Assisted Suicide and the Right to Die

       People are divided on whether it is morally acceptable to help self-aware people relieve unbearable psychological and/or physical pain by suicide. The norm in America (and other countries?) is that assisting suicide ("euthanasia," or "mercy killing") - no matter how compassionate and/or justified - is immoral and criminal.

      The justification for this tragic norm is the deep personal and cultural repugnance against killing someone intentionally, regardless of their circumstances and wishes. Paradoxically, killing is popularly justified in wars, some legal punishments, and in self defense. So is putting impaired, and fatally ill and injured animals "out of their misery."

      A growing global minority of people dispute the prohibition of assisted suicide and are lobbying to reverse it. Several nonprofit U.S. organizations are dedicated to this goal, including Compassion and Choices and Final Exit. Several European countries - like Holland, Belgium, and Switzerland - have legalized assisted suicide under controlled conditions. The prevailing European opinion now is that it should be illegal.

      Proponents of this view apparently feel that it is morally right to force someone to endure unbearable pain and hopelessness rather than die. This view denies such sufferers the right to self-determination. It arrogantly implies "We law-makers and enforcers control your life (and death) - not you."
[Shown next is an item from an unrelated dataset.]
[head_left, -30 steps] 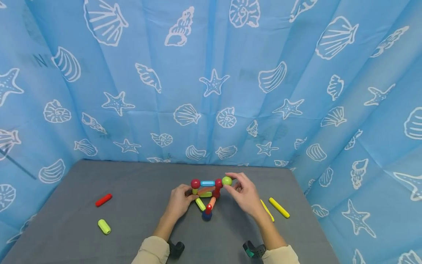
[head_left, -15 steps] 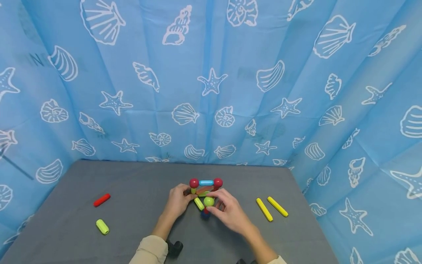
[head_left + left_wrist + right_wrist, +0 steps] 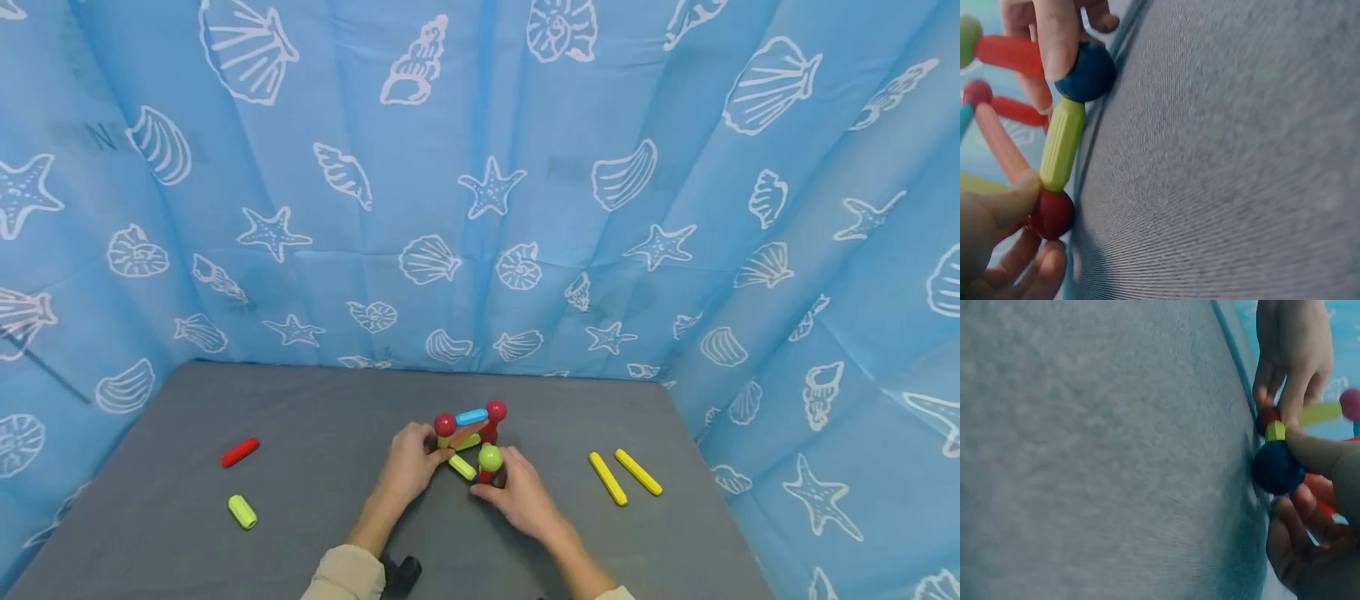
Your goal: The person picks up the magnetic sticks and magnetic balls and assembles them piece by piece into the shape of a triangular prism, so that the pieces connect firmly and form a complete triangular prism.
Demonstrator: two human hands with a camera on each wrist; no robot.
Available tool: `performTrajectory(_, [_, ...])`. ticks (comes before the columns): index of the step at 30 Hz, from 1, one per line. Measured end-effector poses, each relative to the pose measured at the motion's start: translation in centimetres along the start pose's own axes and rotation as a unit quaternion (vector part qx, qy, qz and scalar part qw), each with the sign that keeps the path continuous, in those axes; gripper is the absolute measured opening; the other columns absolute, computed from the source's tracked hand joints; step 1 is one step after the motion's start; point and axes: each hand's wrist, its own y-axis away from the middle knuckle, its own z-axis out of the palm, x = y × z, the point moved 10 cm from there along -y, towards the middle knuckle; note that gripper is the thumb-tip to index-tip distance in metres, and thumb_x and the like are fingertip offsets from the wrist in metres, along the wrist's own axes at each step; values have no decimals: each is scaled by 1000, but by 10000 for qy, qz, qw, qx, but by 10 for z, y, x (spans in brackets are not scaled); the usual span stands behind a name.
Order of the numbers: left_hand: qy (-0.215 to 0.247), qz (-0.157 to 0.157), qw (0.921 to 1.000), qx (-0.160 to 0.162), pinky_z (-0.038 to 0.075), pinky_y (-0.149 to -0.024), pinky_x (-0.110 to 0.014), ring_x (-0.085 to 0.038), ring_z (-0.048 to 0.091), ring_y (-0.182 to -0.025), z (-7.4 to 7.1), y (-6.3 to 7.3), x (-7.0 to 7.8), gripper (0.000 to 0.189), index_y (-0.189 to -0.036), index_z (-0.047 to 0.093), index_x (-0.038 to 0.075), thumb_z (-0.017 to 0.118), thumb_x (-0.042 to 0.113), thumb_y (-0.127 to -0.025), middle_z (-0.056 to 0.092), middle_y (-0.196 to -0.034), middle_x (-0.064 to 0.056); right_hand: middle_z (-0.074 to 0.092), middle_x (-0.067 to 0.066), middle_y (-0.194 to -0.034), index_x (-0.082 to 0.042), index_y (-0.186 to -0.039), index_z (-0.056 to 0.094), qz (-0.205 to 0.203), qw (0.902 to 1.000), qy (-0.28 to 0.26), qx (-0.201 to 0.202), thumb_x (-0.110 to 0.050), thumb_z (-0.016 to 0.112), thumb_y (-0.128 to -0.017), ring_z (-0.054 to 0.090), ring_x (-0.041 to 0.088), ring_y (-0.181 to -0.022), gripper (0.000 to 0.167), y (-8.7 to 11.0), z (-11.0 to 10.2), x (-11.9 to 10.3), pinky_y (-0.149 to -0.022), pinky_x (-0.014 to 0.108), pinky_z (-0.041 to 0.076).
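A small frame of coloured magnetic rods and balls stands between both hands. My left hand (image 3: 411,461) pinches the dark red ball (image 3: 1052,215) at its lower left corner. My right hand (image 3: 519,493) grips the dark blue ball (image 3: 1277,467) at the front corner. A lime rod (image 3: 1062,145) joins these two balls. From the blue ball rises a red rod (image 3: 1010,54), topped by a green ball (image 3: 491,457). At the back, a blue rod (image 3: 472,417) spans two upper red balls, the left one (image 3: 445,425) and the right one (image 3: 496,410). An orange rod (image 3: 1002,137) slants within the frame.
A loose red rod (image 3: 240,452) and a short lime rod (image 3: 242,512) lie on the grey table (image 3: 322,408) to the left. To the right lie two yellow rods, one nearer (image 3: 607,478) and one farther (image 3: 638,472). A blue shell-print curtain (image 3: 480,225) hangs behind.
My right hand has carried the green ball from beside the back right corner onto the front red rod, then slid down to the blue ball. The frame's front corner has shifted right.
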Motion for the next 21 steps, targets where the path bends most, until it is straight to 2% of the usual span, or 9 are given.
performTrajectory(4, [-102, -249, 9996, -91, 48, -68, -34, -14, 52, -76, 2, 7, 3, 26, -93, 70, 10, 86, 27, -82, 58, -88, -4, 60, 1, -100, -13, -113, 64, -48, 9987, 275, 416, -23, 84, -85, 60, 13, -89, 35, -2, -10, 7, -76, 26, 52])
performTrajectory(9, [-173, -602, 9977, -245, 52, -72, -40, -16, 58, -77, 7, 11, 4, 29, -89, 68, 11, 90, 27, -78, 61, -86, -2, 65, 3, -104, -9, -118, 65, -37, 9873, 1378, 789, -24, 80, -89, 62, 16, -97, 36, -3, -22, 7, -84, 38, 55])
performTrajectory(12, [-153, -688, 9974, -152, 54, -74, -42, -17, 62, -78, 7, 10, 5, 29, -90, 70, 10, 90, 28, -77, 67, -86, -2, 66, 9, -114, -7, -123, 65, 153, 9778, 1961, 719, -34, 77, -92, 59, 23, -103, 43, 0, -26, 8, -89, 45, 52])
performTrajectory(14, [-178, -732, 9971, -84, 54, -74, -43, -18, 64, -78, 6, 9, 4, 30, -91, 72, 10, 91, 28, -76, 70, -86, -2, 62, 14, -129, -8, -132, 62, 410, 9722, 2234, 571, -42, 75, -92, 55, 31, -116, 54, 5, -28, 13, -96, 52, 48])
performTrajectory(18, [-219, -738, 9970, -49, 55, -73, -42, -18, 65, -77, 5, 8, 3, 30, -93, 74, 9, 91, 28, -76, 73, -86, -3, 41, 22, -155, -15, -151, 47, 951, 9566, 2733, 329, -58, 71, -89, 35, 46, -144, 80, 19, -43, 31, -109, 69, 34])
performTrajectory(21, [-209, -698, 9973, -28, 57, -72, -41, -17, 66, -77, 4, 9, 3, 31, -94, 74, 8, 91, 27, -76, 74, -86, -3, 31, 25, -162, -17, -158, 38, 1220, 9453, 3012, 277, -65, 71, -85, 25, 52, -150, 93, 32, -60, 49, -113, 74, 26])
      By definition, suicidal people want to die (i.e. end their agony). Murder is morally unacceptable and criminal because typical victims do not want to die. People who are insecure and/or uncomfortable with their own conflict over this dilemma may adopt someone else's decrees, as in a Holy book

      Nursing homes are filled with terminally old or ill, disabled people who are kept alive at great expense because of fear of legal, professional, and religious penalties and family selfishness and denial. I believe this is cruel, socially-sanctioned "elder abuse." What do you think?

Suicide Prevention

      Our society tries to prevent suicide by offering specialized counseling and education - e.g. "suicide hotlines," and civil, pastoral, and military professionals with special training. Their common quest is trying to offer credible new options and hope to suicidal people to revive their will to live. Most of these well-intentioned people and concerned others have never seen what you're about to read.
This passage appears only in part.